On June 21, 2022, the U.S. Department of Justice (DOJ) filed a complaint and settlement agreement in federal court alleging that a social media company is in violation of the Fair Housing Act (FHA), 42 U.S.C. §§ 3601-3619, for employing tools that allow advertisers of housing-related services to exclude certain users from seeing their ads based on the users’ race, color, religion, sex, disability, familial status and national origin, which are FHA-protected characteristics. According to the settlement agreement, the social media company has agreed to cease using or modify its use of the tools, and will pay approximately $115,000 in civil money penalties.
The FHA and its implementing regulations prohibit, among other things, making or publishing advertisements with respect to the sale or rental of dwellings that indicate a preference, imitation, or discrimination based on race, color, religion, sex, disability, familial status, and national origin.
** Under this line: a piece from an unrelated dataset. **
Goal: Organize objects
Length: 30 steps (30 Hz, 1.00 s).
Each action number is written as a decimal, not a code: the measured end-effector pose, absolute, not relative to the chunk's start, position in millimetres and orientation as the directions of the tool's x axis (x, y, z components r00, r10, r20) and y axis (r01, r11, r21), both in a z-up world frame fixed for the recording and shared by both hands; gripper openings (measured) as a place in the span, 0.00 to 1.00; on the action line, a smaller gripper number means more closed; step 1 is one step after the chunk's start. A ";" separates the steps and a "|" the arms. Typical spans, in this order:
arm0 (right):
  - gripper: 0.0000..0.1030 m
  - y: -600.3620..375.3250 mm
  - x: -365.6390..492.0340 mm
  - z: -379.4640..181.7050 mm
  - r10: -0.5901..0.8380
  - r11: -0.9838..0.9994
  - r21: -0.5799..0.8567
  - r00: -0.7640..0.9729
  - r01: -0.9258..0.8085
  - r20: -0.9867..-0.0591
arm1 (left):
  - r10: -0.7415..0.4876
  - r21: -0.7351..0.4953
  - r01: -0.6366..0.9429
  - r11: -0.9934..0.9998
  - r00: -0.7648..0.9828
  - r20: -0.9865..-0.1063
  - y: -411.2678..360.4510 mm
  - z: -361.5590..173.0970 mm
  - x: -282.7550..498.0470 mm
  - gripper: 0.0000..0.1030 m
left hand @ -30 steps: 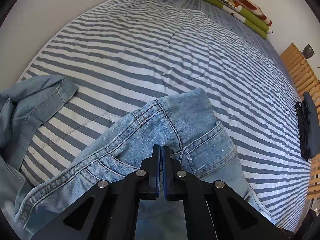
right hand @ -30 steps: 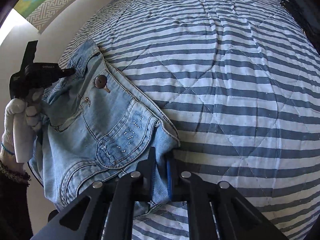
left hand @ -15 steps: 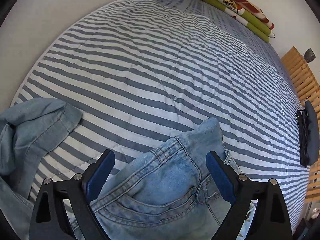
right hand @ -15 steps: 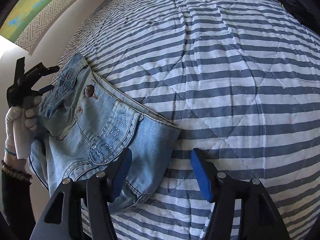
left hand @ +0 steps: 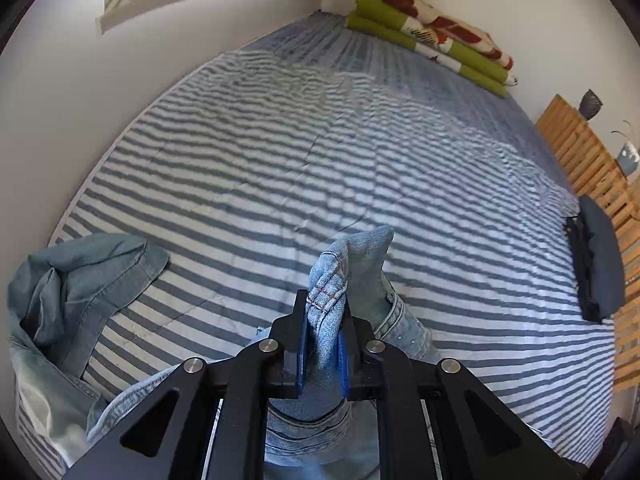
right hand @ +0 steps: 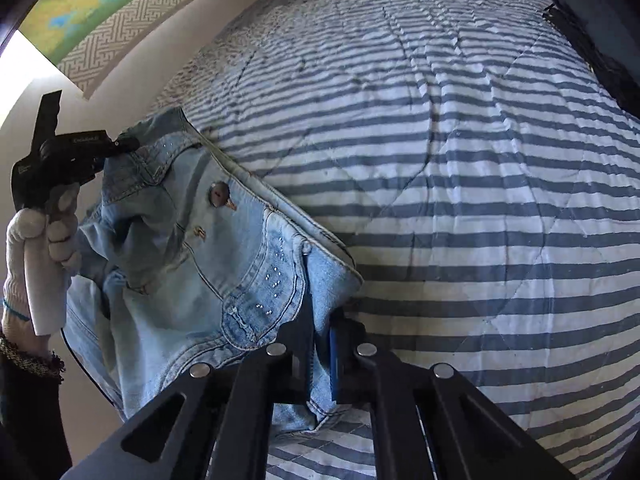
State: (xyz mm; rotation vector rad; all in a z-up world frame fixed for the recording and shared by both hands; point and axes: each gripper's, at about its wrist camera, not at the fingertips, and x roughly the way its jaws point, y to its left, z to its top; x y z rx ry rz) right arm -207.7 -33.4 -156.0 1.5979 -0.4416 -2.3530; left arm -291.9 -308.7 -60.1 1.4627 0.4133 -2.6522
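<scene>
A pair of light blue jeans (right hand: 224, 264) with a metal button and small studs lies at the near edge of the striped quilt (left hand: 320, 152). My left gripper (left hand: 324, 308) has one waistband corner bunched between its blue pads; its jaws are closing on the denim, and the jeans (left hand: 360, 252) rise from the bed there. My right gripper (right hand: 320, 320) is shut on the other waistband corner. In the right wrist view the left gripper (right hand: 80, 152) shows at the far left, held by a white-gloved hand (right hand: 36, 240), with the waistband stretched between the two grips.
Another denim garment (left hand: 80, 276) lies crumpled at the left edge of the bed. A folded green and red blanket (left hand: 432, 36) sits at the far end. A dark folded garment (left hand: 600, 264) rests by the wooden slatted frame (left hand: 580, 152) on the right.
Both grippers opened wide over the waistband, then closed on it again. The left one has risen and pulled its denim corner up off the quilt.
</scene>
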 end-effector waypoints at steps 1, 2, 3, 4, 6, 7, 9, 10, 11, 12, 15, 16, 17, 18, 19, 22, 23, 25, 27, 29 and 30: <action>0.05 -22.7 -203.8 -145.0 -0.396 -0.911 0.409 -0.385 0.051 -0.833 | 0.065 -0.197 0.180 -0.964 -0.557 -0.828 -296.9 -42.9 -291.3 0.11; 0.05 -14.6 -199.5 -133.9 -0.400 -0.908 0.416 -0.414 0.056 -0.817 | 0.062 -0.187 0.161 -0.969 -0.572 -0.818 -283.2 -26.4 -290.9 0.11; 0.04 -9.9 -194.8 -123.4 -0.392 -0.910 0.410 -0.450 0.060 -0.803 | 0.061 -0.176 0.141 -0.974 -0.587 -0.807 -268.4 -10.2 -290.9 0.11; 0.04 -2.4 -190.7 -112.2 -0.380 -0.914 0.402 -0.487 0.064 -0.787 | 0.062 -0.168 0.122 -0.978 -0.600 -0.797 -251.3 5.7 -292.3 0.11; 0.04 26.5 -174.5 -89.9 -0.363 -0.916 0.395 -0.555 0.066 -0.749 | 0.076 -0.155 0.076 -0.985 -0.619 -0.781 -213.4 33.7 -298.2 0.11; 0.04 41.8 -167.6 -80.8 -0.356 -0.916 0.396 -0.581 0.062 -0.732 | 0.087 -0.154 0.053 -0.987 -0.630 -0.772 -192.4 47.1 -302.1 0.11; 0.04 71.5 -158.3 -64.3 -0.327 -0.918 0.394 -0.631 0.036 -0.704 | 0.122 -0.160 0.000 -0.987 -0.644 -0.755 -144.6 68.9 -313.6 0.11; 0.04 87.8 -152.3 -57.0 -0.299 -0.923 0.383 -0.658 0.017 -0.691 | 0.148 -0.169 -0.030 -0.985 -0.646 -0.749 -116.9 77.6 -321.8 0.11; 0.04 106.6 -145.0 -50.6 -0.267 -0.929 0.370 -0.684 -0.004 -0.678 | 0.176 -0.178 -0.064 -0.982 -0.646 -0.742 -88.2 84.1 -326.8 0.11; 0.04 126.1 -137.9 -44.9 -0.237 -0.932 0.361 -0.705 -0.028 -0.668 | 0.204 -0.180 -0.104 -0.978 -0.645 -0.737 -57.3 89.4 -331.7 0.11; 0.04 194.6 -116.3 -33.7 -0.139 -0.928 0.347 -0.741 -0.134 -0.657 | 0.297 -0.189 -0.235 -0.954 -0.622 -0.725 48.2 94.0 -346.0 0.11; 0.04 217.2 -107.3 -31.6 -0.104 -0.924 0.340 -0.744 -0.173 -0.660 | 0.329 -0.194 -0.279 -0.940 -0.604 -0.726 85.3 90.5 -350.4 0.11; 0.04 239.8 -98.2 -30.9 -0.063 -0.922 0.325 -0.746 -0.211 -0.663 | 0.357 -0.197 -0.320 -0.927 -0.583 -0.730 122.9 84.2 -353.1 0.11; 0.04 259.9 -88.4 -30.5 -0.020 -0.920 0.304 -0.744 -0.248 -0.668 | 0.382 -0.204 -0.355 -0.912 -0.558 -0.736 158.5 77.1 -356.9 0.11; 0.04 279.1 -78.3 -31.1 0.018 -0.915 0.286 -0.737 -0.285 -0.676 | 0.409 -0.219 -0.386 -0.896 -0.527 -0.745 193.0 68.4 -359.0 0.11; 0.04 328.0 -53.8 -40.8 0.073 -0.887 0.273 -0.697 -0.373 -0.713 | 0.467 -0.249 -0.471 -0.846 -0.431 -0.772 285.4 39.8 -361.9 0.11; 0.04 340.0 -46.3 -45.1 0.089 -0.878 0.267 -0.684 -0.397 -0.724 | 0.474 -0.245 -0.503 -0.829 -0.399 -0.785 312.1 30.9 -359.4 0.11; 0.04 356.1 -38.0 -52.1 0.129 -0.866 0.242 -0.661 -0.438 -0.739 | 0.461 -0.232 -0.541 -0.808 -0.336 -0.821 351.8 13.2 -349.9 0.18; 0.05 368.8 -34.8 -60.3 0.121 -0.859 0.245 -0.643 -0.450 -0.756 | 0.433 -0.211 -0.542 -0.813 -0.323 -0.841 365.6 5.9 -343.3 0.31; 0.10 375.8 -41.6 -72.6 0.077 -0.855 0.258 -0.601 -0.450 -0.795 | 0.418 -0.191 -0.538 -0.821 -0.338 -0.843 354.8 10.1 -338.3 0.41; 0.17 375.7 -43.8 -77.1 0.070 -0.854 0.250 -0.577 -0.457 -0.814 | 0.415 -0.185 -0.530 -0.827 -0.356 -0.837 339.7 15.8 -336.8 0.44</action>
However the complaint alleges that the social media company, through its ad targeting and delivery system, targets and delivers housing-related ads to some users while depriving other users based on FHA-protected characteristics or proxies for those characteristics. Specifically, the complaint alleges that the company’s proprietary tool, called the “special ad audience” tool, uses a machine-learning algorithm to construct audiences for housing and credit advertisers based on data collected from the social media company’s users, which data encodes FHA-protected characteristics or information closely related to those characteristics. Further, the complaint alleges that a former version of the tool, called the “lookalike audience” tool, directly used demographics such as race, sex, religions, age, zip codes, and group membership, to select audiences to whom to deliver ads. For example, testing allegedly revealed that where an advertiser included only men in its “source audience” – or targeted audience – the lookalike audience tool enabled the advertiser to deliver its ad to a population that was 99% male. Under the settlement agreement, the social media company will stop using the special audience tool.
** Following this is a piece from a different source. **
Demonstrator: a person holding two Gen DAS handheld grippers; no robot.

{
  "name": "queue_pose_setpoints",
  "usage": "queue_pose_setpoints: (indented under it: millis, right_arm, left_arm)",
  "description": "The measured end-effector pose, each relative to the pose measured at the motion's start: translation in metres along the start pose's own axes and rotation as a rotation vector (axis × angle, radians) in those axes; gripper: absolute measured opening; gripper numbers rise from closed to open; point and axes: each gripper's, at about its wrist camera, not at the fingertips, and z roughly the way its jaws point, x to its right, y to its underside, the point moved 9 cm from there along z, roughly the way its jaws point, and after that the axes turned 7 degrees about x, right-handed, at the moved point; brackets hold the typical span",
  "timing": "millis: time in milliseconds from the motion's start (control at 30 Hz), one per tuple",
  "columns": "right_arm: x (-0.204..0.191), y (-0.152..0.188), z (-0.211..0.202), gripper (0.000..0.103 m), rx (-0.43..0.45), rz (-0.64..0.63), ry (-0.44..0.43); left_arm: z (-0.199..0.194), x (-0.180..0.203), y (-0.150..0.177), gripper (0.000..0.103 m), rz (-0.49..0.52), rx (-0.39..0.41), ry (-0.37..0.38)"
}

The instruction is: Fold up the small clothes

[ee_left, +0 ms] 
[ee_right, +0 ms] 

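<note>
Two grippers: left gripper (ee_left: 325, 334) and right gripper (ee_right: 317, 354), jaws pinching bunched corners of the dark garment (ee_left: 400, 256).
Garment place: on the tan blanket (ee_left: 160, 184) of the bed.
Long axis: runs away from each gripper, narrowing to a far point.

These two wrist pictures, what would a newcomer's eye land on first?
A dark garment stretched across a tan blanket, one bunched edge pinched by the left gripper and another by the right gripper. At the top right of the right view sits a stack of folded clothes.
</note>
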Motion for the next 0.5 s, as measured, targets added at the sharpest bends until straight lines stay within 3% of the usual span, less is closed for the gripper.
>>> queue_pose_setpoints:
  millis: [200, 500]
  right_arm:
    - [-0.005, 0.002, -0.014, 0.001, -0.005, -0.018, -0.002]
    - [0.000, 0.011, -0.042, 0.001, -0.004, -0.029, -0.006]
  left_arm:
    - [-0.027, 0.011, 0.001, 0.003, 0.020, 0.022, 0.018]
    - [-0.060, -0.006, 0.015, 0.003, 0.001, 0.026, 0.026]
In addition, the complaint alleges that the social media company is in violation of the FHA via its offering to housing-related advertisers of an interactive tool called the “ads manager,” which allows an advertiser to upload a proposed ad and define its eligible audience by using drop-down menus that allow the advertiser to include and exclude users by their demographics, interests, and other characteristics. To address this allegation, under the settlement agreement, the social media company agrees to not provide any targeting options for housing advertisers that directly describe or relate to FHA-protected characteristics, and to develop a new system for housing ads to address disparities for race, ethnicity and sex between advertisers’ targeted audiences and the group of users to whom the ads are actually delivered.
The settlement follows recent statements by leadership from both the DOJ and Consumer Financial Protection Bureau regarding their mutual priority to pursue enforcement actions for fair lending violations, and assess the propriety of using algorithms for lending decisioning.